Wake me up on Christmas morning
I suppose you have all been wondering why I haven’t mentioned the “C” word yet?
Seeing as we are now into December, I suppose I can say it. Christmas. There. I’ve said it.
This is always one of the biggest rants at this time of year. Actually, from September onwards. Everyone is moaning about it so why not a word out of the greatest moaner of them all? Because I’m not bothered.
The four things that bugged me most were in order of irritation..
- The Office Christmas Party
- Jingly music in shops
- Ads on telly
- Decorations going up in late September
The Office Party was something I always dreaded. The subject would usually come up around July [“because we have to book the place”]. Then the rows would start as everyone would want to go somewhere different. The younger crowd always wanted something noisy and dancy. The older crowd [me] just wanted to go and get quietly pissed.

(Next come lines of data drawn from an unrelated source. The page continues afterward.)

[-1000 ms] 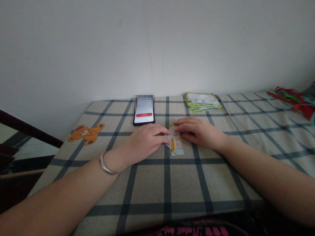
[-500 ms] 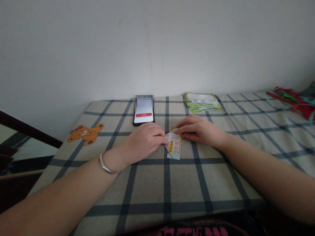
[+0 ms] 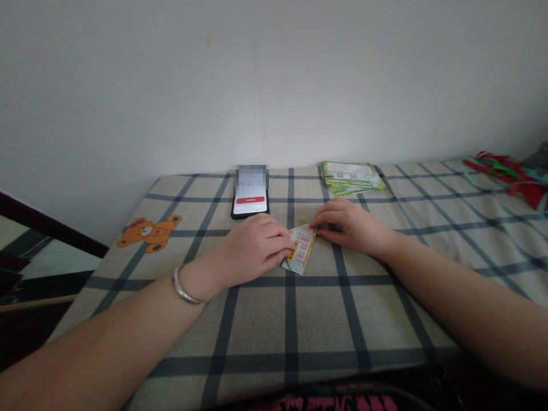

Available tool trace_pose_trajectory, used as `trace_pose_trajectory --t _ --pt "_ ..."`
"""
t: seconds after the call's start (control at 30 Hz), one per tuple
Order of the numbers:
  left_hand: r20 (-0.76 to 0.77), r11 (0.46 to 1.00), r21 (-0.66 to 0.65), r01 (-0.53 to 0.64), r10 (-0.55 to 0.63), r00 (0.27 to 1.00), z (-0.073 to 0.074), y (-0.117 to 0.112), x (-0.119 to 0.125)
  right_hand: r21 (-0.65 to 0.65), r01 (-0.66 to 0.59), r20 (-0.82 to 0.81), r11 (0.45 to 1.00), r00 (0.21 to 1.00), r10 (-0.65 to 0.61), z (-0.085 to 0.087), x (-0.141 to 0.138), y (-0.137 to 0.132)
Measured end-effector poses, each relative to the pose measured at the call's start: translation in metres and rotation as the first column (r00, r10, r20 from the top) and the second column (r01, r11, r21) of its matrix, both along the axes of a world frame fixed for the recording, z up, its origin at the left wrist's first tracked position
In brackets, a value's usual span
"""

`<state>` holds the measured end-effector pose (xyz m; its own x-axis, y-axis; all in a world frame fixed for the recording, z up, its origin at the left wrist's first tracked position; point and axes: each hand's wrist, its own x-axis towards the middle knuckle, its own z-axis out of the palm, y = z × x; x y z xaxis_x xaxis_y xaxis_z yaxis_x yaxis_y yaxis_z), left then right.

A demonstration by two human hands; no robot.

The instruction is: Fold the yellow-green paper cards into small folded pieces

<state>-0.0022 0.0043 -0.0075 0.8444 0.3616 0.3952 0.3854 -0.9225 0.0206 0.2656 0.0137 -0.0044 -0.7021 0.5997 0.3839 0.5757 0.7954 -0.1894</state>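
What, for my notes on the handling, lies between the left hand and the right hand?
In the head view, a printed orange-and-yellow paper card lies between the left hand and the right hand, and both hands reach its edges.

Around printed card [image 3: 300, 248]: gap at 12 o'clock between phone [image 3: 250, 194] and card stack [image 3: 351, 178]; ribbon bundle [image 3: 509, 177] at 2 o'clock; wall [image 3: 274, 85] beyond.

A thin, smooth silver bangle [image 3: 184, 285] is worn around the left wrist [image 3: 201, 279]. The left hand [image 3: 257, 245] and the right hand [image 3: 353, 228] are uncovered, and the left forearm [image 3: 107, 337] and the right forearm [image 3: 462, 308] are seen without sleeves. A dark garment [image 3: 334, 404] with pink lettering is visible at the lower edge of the view.
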Motion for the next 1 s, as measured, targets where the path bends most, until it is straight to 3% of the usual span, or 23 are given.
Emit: trace_pose_trajectory --t 0.4,0.77,1.0 --pt "0.002 1.000 -0.010 -0.001 0.001 1.000 0.001 -0.001 0.000 -0.076 -0.159 -0.049 0.984 0.987 0.155 0.001 -0.003 0.001" --pt "0.001 0.996 0.075 -0.051 0.051 0.999 -0.002 0.003 -0.001 -0.013 -0.066 0.046 0.998 0.997 0.066 0.002 -0.005 -0.004" --pt "0.012 0.998 0.018 -0.053 0.053 0.999 -0.002 0.001 -0.001 0.069 0.002 0.152 0.998 0.988 -0.012 0.010 -0.009 -0.014"
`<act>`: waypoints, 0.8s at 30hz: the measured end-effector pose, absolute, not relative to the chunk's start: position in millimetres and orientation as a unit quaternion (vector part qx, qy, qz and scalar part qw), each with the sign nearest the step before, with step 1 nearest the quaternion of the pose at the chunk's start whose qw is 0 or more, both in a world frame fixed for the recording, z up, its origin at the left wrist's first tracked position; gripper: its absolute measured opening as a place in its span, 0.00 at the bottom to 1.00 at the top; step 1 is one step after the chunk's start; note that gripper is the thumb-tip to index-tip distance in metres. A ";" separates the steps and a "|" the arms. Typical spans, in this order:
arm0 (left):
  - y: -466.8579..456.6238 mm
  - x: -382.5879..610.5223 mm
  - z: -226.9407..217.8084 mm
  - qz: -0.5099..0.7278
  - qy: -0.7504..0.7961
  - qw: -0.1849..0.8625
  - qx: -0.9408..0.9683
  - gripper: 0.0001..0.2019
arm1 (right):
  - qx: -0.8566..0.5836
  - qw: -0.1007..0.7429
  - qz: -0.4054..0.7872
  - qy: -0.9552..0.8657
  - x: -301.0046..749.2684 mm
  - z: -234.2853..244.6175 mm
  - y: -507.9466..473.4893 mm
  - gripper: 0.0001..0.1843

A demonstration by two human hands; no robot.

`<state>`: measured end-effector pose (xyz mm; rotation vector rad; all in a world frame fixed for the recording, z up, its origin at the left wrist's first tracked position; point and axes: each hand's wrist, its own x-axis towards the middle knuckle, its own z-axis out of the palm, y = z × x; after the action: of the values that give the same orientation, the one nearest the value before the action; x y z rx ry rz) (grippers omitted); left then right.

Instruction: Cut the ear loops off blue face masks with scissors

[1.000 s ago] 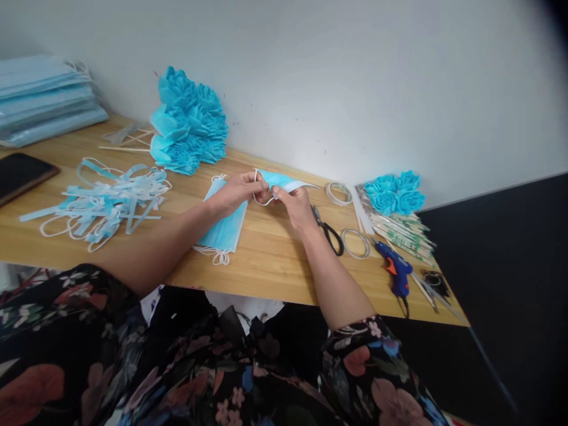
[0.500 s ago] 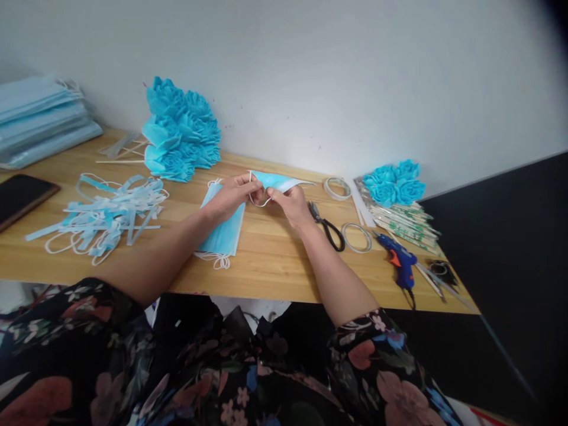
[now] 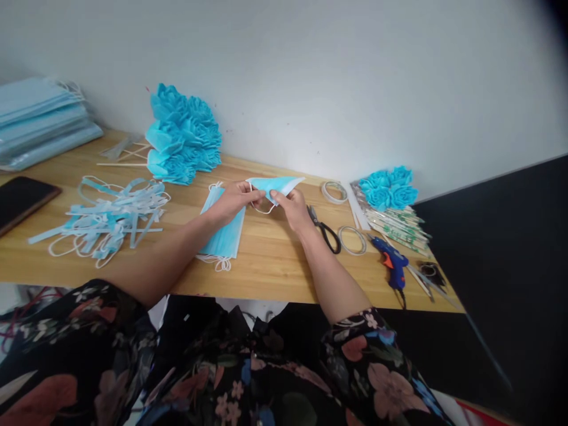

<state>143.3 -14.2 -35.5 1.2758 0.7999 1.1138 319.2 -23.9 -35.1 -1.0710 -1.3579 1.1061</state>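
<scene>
Both hands pinch a blue and white disposable face mask [image 3: 276, 184] above the table, its white ear loop hanging between them. My left hand [image 3: 237, 198] grips the mask's left end, thumb pointing right. My right hand [image 3: 290, 206] holds it near the middle, thumb on the blue face; the right side tapers to a point. Under my left forearm lie more flat face masks [image 3: 226, 236], partly covered. Just right of my right hand are black-handled scissors [image 3: 327, 234]. Fingers behind the held mask are hidden.
Left: cut mask strips [image 3: 110, 216], a phone [image 3: 26, 201], packs of masks [image 3: 44, 121] and a bunch of blue flowers [image 3: 184, 136]. Right: tape roll [image 3: 334, 192], wire coil [image 3: 352, 240], blue glue gun [image 3: 393, 260], smaller blue flowers [image 3: 388, 188] and wrapped sticks [image 3: 402, 228].
The mask is turned so more of its blue face shows, and my right thumb now presses on it. The hands have moved slightly apart. The whole view has shifted a little.
</scene>
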 end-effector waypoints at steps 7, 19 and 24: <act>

And management wanted to go somewhere else [because it was cheaper]. So there would be endless fights and someone would suggest a vote and someone else would veto that.
When the night came, partners weren’t invited [talk about a cheap company!], so the same gang that had been bitching and back-stabbing for the last year all get together and pretended to be friends. And what was the only thing we had in common? Work! So work was the only topic of conversation. Our one night out from the office, and we talk about work!
Of course someone would usually have too much to drink [again, usually me] and would start cracking filthy jokes, grabbing at the secretaries and insulting management. Luckily by the end of the night, everyone was too bladdered to remember anyway.
Actually, there was one year I came up with one of my little party pieces, and they liked it so much that they all wrote it down. They woke in the morning and all wondered why they were carrying a napkin with a rude limerick on it and there were rumours for weeks as to who had come up with it. I kept quiet.
Oh all right! So you want to know what it was? Well, I’m not going to write the whole thing, but it started…
There was a young dude named McGrewder
Who met with a nude and he wooed her
The nude thought it rude
To be wooed in the nude
But McGrewder was shrewder and scr….
No. I’m not going to finish.
Jingly music in shopping centres and supermarkets used to drive me mad. It was supposed to put me in the Christmas spirit. Now the Christmas spirit [as far as shopping centres are concerned] has nothing to do with Peace on Earth. It’s all about trying to make me want to spend ridiculous amounts of money. They estimate that every household in Ireland is going to spend €1,339 this Christmas. On what? Anyway, all the “music” did was drive me insane and give me the urge to kill someone.
It doesn’t bother me any more because I don’t go to shopping centres or supermarkets any more. I do my groceries on the Internet. Brilliant! No parking problems. No wonky trolleys. No queueing. And best of all, no tacky screeching in my ears. The lot just gets delivered straight into my kitchen, so all I have to do is put the stuff away.
Ads on telly don’t bother me any more. What irritated me the most was the Christmassy jingly music, and people screeching on about making the purrrfect Christmas by buying some piece of tat or other.
Now I just use the mute button. Myself and Herself make up our own soundtrack to the now silent ads. I can guarantee we are better than the original. Though we might offend a few people.
Lastly there’s the decorations. These annoyed me when I lived in the city because people insisted on putting their trees up in November. Then they started decorating their houses, and putting tacky santas on the garage roof who shouted Ho Ho Ho when people passed.
Now I live in the country so all I see is the village being decorated. I now tell myself that this isn’t for Christmas [because that would make it commercial]. I tell myself that it’s to cheer us up over the dark winter nights [which is altruism]. And I feel much better. They can put them up in October and take them down in February as far as I’m concerned. I’m happy.
But at this stage you are all shouting that I’m a killjoy.
No I’m not. I like Christmas Day. We are all getting together here this Christmas. I’m looking forward to it.
But when I was a kid, Christmas was twelve days. Yes, that’s where the song comes from! The tree went up on the night of Christmas Eve so when we came down on Christmas morning, it was a very special day.
And the tree stayed up ’till Epiphany and then it all came down again. So we never got bored with it, and most of the needles were still on it.
So I like Christmas. I just don’t like talking about it until the time comes.